«Император должен спасти меня, – перечитывал он отдельные места. – Я не виноват перед отцом; я был ему всегда послушен, любил и чтил его, по заповеди Божьей. Знаю, что я человек слабый. Но так воспитал меня Меншиков: ничему не учил, всегда удалял от отца, обходился, как с холопом или собакой. Меня нарочно спаивали. Я ослабел духом от смертельного пьянства и от гонений. Впрочем, отец в прежнее время был ко мне добр. Он поручил мне управление государством, и все шло хорошо – он был мною доволен. Но с тех пор, как у жены моей пошли дети, а новая царица также родила сына, с кронпринцессой стали обращаться дурно, заставляли ее служить, как девку, и она умерла от горя. Царица и Меншиков вооружили против меня отца. Оба они исполнены злости, не знают ни Бога, ни совести. Сердце у царя доброе и справедливое, ежели оставить его самому себе; но он окружен злыми людьми, к тому же неимоверно вспыльчив и во гневе жесток, думает, что, как Бог, имеет право на жизнь и смерть людей. Много пролил крови невинной и даже часто собственными руками пытал и казнил осужденных. Если император выдаст меня отцу, то все равно, что убьет. Если бы отец и пощадил, то мачеха и Меншиков не успокоятся, пока не запоят, или не отравят меня. Отреченье от престола вынудили у меня силою; я не хочу в монастырь; у меня довольно ума, чтобы царствовать. Но свидетельствуюсь Богом, что никогда не думал я о возмущении народа, хотя это не трудно было сделать, потому что народ меня любит, а отца ненавидит за его недостойную царицу, за злых и развратных любимцев, за поругание церкви и старых добрых обычаев, а также за то, что, не щадя ни денег, ни крови, он есть тиран и враг своего народа»…

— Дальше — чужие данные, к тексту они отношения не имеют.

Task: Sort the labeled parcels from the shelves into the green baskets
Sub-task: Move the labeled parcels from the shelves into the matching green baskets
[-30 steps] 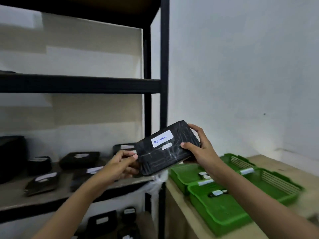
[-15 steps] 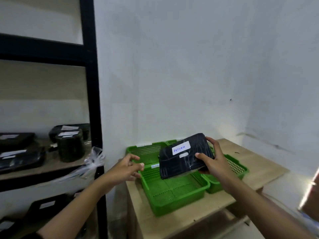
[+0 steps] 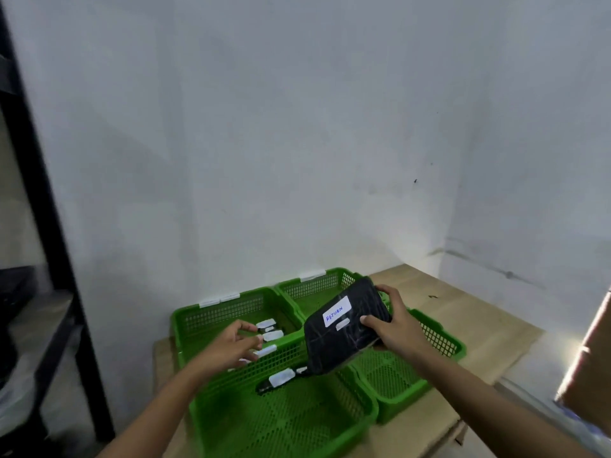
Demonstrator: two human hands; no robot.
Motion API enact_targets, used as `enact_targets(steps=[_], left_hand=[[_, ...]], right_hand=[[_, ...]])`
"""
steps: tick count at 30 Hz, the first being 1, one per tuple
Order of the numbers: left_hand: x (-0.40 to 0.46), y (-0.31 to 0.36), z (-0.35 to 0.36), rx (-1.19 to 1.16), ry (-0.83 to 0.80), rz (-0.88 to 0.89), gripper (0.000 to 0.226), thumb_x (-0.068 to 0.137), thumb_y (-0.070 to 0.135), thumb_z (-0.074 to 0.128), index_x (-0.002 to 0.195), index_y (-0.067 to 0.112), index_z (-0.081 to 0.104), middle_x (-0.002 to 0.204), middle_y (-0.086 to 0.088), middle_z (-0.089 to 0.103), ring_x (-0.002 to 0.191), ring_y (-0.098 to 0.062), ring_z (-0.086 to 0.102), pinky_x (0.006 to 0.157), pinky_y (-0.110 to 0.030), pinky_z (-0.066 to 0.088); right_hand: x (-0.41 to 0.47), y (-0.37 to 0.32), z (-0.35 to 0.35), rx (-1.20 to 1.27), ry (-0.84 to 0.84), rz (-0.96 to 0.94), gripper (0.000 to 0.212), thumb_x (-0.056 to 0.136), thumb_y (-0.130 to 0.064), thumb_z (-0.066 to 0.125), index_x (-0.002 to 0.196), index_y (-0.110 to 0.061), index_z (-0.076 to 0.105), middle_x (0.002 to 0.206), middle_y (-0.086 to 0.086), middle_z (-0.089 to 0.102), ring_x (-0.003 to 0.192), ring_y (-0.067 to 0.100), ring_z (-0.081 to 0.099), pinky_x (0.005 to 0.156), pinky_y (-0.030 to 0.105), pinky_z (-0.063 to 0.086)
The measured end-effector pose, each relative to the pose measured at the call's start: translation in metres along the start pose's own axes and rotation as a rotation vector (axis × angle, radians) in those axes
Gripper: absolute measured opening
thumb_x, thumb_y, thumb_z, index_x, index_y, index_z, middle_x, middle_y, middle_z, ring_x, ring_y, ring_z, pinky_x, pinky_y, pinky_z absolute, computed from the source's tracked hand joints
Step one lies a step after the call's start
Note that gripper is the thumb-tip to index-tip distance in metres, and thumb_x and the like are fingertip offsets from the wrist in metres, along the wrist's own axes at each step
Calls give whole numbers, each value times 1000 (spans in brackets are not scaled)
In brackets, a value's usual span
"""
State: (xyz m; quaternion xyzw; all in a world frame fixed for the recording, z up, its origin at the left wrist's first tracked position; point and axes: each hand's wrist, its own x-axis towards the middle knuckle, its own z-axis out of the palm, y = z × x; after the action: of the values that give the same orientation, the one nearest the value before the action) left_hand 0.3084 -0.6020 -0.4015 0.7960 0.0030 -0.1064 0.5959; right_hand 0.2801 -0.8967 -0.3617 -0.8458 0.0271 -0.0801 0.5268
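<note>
Parcel marked RETURN sits tilted in your right hand, above the middle of the four baskets; your left hand hovers loosely open, empty. Next, find the basket whose tag matches and lower it in.

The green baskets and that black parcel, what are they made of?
The green baskets look like moulded plastic: glossy rims and mesh-holed walls. The black parcel, held in the right hand, seems wrapped in shiny plastic film that wrinkles and glints; its contents are hidden.
</note>
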Motion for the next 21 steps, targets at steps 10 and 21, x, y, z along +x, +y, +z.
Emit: enact_targets(steps=[10, 21], left_hand=[[156, -11, 51, 84, 50, -78, 11, 92, 17, 55, 103, 14, 54, 101, -12, 62, 82, -20, 59, 70, -30, 46], [279, -46, 111, 382, 303, -216, 27, 93, 27, 52, 113, 9, 59, 106, -8, 66, 87, -19, 59, 76, -27, 46]], right_hand=[[156, 76, -3, -47, 59, 88, 55, 86, -25, 65, 127, -40, 32, 101, 5, 62, 77, 24, 68, 71, 45, 60], [329, 139, 30, -127, -132, 78, 62, 84, -21, 68, 135, -26, 33, 115, 9, 62, 98, 32, 64, 90, 46, 52]])
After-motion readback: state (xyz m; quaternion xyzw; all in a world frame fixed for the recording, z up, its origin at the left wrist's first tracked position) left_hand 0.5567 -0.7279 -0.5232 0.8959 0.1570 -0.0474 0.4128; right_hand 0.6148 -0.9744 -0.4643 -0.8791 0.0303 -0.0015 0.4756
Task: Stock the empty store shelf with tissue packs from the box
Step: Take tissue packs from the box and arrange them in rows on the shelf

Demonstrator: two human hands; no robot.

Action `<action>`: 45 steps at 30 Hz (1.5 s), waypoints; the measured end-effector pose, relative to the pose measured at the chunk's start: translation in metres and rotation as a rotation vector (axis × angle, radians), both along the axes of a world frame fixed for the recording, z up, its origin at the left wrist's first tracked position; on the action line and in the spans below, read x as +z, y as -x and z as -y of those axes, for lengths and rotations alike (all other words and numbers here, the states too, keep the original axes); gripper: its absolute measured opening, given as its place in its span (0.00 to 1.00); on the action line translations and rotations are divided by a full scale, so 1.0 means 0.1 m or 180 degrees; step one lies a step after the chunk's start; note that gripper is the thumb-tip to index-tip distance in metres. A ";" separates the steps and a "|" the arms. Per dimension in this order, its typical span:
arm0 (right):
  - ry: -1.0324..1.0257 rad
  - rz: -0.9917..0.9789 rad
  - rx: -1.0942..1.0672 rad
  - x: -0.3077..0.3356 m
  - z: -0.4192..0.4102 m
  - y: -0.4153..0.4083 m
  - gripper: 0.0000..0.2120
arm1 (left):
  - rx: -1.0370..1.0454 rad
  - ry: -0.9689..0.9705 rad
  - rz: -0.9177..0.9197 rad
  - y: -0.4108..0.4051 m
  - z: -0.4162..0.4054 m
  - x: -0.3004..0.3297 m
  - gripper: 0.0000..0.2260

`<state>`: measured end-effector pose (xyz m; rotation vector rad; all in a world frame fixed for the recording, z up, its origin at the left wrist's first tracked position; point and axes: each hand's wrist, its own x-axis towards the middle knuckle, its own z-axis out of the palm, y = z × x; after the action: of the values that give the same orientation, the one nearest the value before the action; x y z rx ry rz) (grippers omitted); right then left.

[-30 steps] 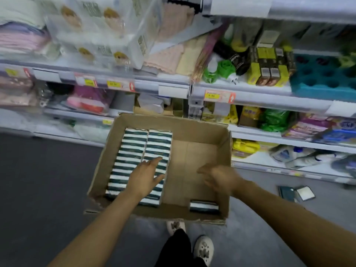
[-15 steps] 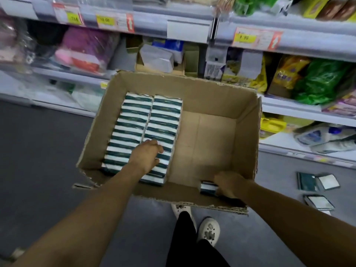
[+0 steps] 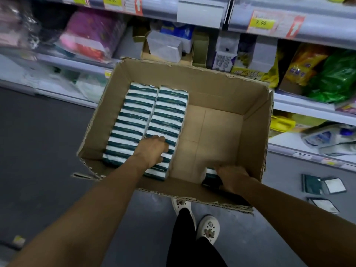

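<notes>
Across the top of the frame run grey metal store shelves [image 3: 192, 14] with yellow price tags, filled with pink, yellow and green packaged goods. Below them, at the centre, stands a large open brown cardboard box [image 3: 258, 132] on the dark grey floor [image 3: 42, 151]. Its left half holds two neat rows of white tissue packs with dark green stripes [image 3: 146, 120]; its right half shows the bare bottom. At the lower centre, the left hand [image 3: 152, 151] lies on the near end of the right row, fingers curled down over the packs. At the lower right corner of the box, the right hand [image 3: 234, 177] grasps one single dark green and white tissue pack [image 3: 211, 175]. On the floor at the right edge lie a few flat green and white packets [image 3: 323, 186]. Two white shoes [image 3: 208, 228] appear at the bottom centre.
</notes>
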<state>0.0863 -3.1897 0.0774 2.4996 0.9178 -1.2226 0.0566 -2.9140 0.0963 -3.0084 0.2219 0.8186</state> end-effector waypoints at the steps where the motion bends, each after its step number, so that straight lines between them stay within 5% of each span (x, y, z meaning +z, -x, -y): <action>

«Враг своего народа?» – повторил царевич, подумал и вычеркнул эти слова: они показались ему лживыми. Он ведь знал, что отец любит народ, хотя любовь его иногда беспощаднее всякой вражды: кого люблю, того и бью. Уж лучше бы, кажется, меньше любил. И его, сына, тоже любит. Если бы не любил, то не мучил бы так. И теперь, как всегда, перечитывая это письмо, он смутно чувствовал, что прав перед отцом, но не совсем прав; одна черта, один волосок отделял это «не совсем прав» от «совсем не прав», и он постоянно, хотя и невольно, в своих обвинениях переступал за эту черту. Как будто у каждого из них была своя правда, и эти две правды были навеки противоположны, навеки непримиримы. И одна должна была уничтожить другую. Но, кто бы ни победил, виноват будет победитель, побежденный – прав.
Все это не мог бы он сказать словами даже самому себе, не то что другим. Да и кто понял бы, кто поверил бы? Кому, кроме Бога, быть судьею между сыном и отцом?

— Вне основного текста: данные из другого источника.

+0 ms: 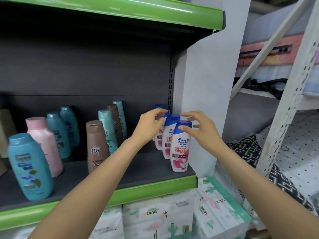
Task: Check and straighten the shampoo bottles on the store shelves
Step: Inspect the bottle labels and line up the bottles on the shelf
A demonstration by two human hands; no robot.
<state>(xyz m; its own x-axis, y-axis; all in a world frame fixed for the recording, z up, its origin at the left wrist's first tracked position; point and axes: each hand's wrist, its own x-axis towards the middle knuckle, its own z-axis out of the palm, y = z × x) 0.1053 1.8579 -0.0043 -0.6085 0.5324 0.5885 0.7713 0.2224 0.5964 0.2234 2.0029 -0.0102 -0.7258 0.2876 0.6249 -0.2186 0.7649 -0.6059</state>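
Three white shampoo bottles (179,149) with blue caps, lined front to back at the right end of the shelf (138,171). Right hand (202,131) pinching the front bottle's cap; left hand (148,125) curled around the rear bottle's cap. Tall, narrow, glossy plastic: easily toppled like dominoes by a sideways nudge, or off the shelf's green lip.
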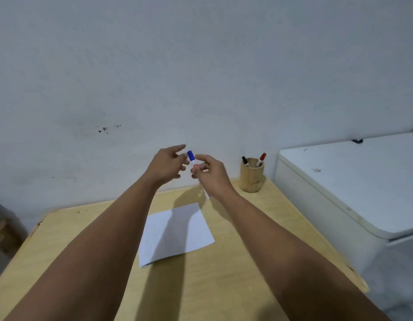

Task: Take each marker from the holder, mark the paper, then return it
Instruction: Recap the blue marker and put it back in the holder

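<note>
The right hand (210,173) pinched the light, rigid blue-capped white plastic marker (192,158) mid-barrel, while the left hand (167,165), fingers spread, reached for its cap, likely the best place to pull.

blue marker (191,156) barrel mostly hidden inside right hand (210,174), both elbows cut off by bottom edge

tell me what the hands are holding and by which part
The right hand holds a blue-capped marker by the middle of its white barrel, cap end up. The left hand is open beside the cap, fingers near it but not clearly gripping.
</note>
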`<state>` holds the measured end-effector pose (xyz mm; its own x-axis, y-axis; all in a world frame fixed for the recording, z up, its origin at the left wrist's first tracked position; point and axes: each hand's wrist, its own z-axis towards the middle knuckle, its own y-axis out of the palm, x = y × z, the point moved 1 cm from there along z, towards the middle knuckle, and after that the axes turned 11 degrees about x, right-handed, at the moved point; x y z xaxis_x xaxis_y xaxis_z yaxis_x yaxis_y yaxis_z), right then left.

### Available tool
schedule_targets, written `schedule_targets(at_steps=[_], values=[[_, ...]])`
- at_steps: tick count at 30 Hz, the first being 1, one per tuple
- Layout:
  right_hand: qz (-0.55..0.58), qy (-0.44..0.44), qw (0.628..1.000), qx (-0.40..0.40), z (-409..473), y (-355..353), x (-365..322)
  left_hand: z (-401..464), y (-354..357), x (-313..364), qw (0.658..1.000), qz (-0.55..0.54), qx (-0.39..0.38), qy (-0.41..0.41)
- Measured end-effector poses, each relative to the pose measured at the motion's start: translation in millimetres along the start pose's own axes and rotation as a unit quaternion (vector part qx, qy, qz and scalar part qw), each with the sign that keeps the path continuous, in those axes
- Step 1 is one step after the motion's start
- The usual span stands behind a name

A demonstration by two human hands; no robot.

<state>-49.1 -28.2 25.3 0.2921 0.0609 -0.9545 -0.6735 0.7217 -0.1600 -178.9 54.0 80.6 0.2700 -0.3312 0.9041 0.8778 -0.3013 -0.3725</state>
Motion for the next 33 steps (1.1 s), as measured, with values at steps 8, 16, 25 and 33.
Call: schedule_targets(at_steps=[8, 16, 25, 33], values=[[-0.103, -0.067, 0.969, 0.213, 95.6, -120.7, -16.8, 20.9, 132.8, -7.2, 0.994, 0.087, -0.061, 0.011], [-0.187, -0.062, 0.961, 0.193, 115.6, -146.7, 17.4, 33.1, 214.7, -16.9, 0.993, 0.099, -0.072, 0.002], [-0.254, -0.072, 0.954, 0.144, 110.8, -140.7, 39.2, 28.7, 239.5, -35.3, 0.995, 0.079, -0.027, 0.048], [-0.264, -0.041, 0.946, 0.183, 104.7, -165.4, 56.8, 24.9, 242.3, -38.4, 0.999, 0.005, -0.020, 0.046]])
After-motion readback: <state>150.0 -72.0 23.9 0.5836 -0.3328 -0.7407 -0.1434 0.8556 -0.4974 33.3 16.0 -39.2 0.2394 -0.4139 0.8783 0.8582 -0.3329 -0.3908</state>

Он отложил письмо с тягостным чувством, с тайным желанием его уничтожить, и прислушался к песне Евфросиньи, которая, кончив пороть, примеряла перед зеркалом новые французские мушки. Это вечное тихое пение в тюремной скуке у нее было невольно, как пение птицы в клетке: она пела, как дышала, почти сама не сознавая того, что поет. Но царевичу странным казалось противоречие между вознею с французскими мушками и родною унылою песней:
По гулким переходам крепости послышались шаги, перекликанье часовых, звон отпираемых замков и засовов. Караульный офицер постучал в дверь и доложил о Вейнгарте, кригс-фельдконциписте, секретаре вице-короля – по русскому произношению, вицероя, цесарского наместника в Неаполе.
В комнату вошел, низко кланяясь, толстяк с одышкою, с лицом красным, как сырое мясо, с отвислою нижнею губою и заплывшими свиными глазками. Как многие плуты, он имел вид простодушный. «Этот претолстый немец – претонкая бестия», – говорил о нем Езопка.

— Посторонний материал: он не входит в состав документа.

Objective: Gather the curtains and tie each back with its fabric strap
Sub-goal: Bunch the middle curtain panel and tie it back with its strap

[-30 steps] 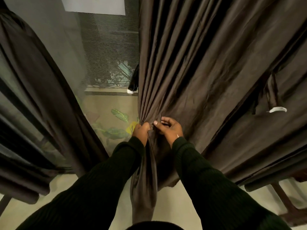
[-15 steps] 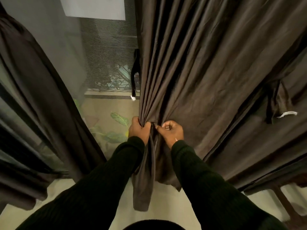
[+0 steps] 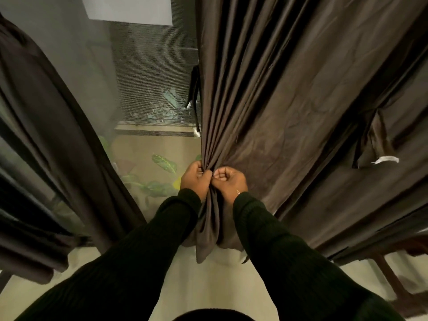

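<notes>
Below our grip, where both hands bunch the curtain, we see a pale floor (image 3: 215, 286). Right of the grip, a dark wooden frame (image 3: 389, 274) stands on that floor. Beyond the grip to the left, leafy plants (image 3: 159, 181) lie on the tan ground outside the glass.

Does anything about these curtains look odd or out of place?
Nothing looks damaged. The right curtain is only part gathered: both hands bunch its inner edge, while its fabric strap dangles loose with a white tag, tying nothing.
</notes>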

Вейнгарт принес ящик старого фалернского и мозельвейна в подарок царевичу, которого называл, соблюдая инкогнито при посторонних, высокородным графом; а Евфросинье, у которой поцеловал ручку – он был большой дамский угодник, – корзину плодов и цветов.
Передал также письма из России и на словах поручения из Вены.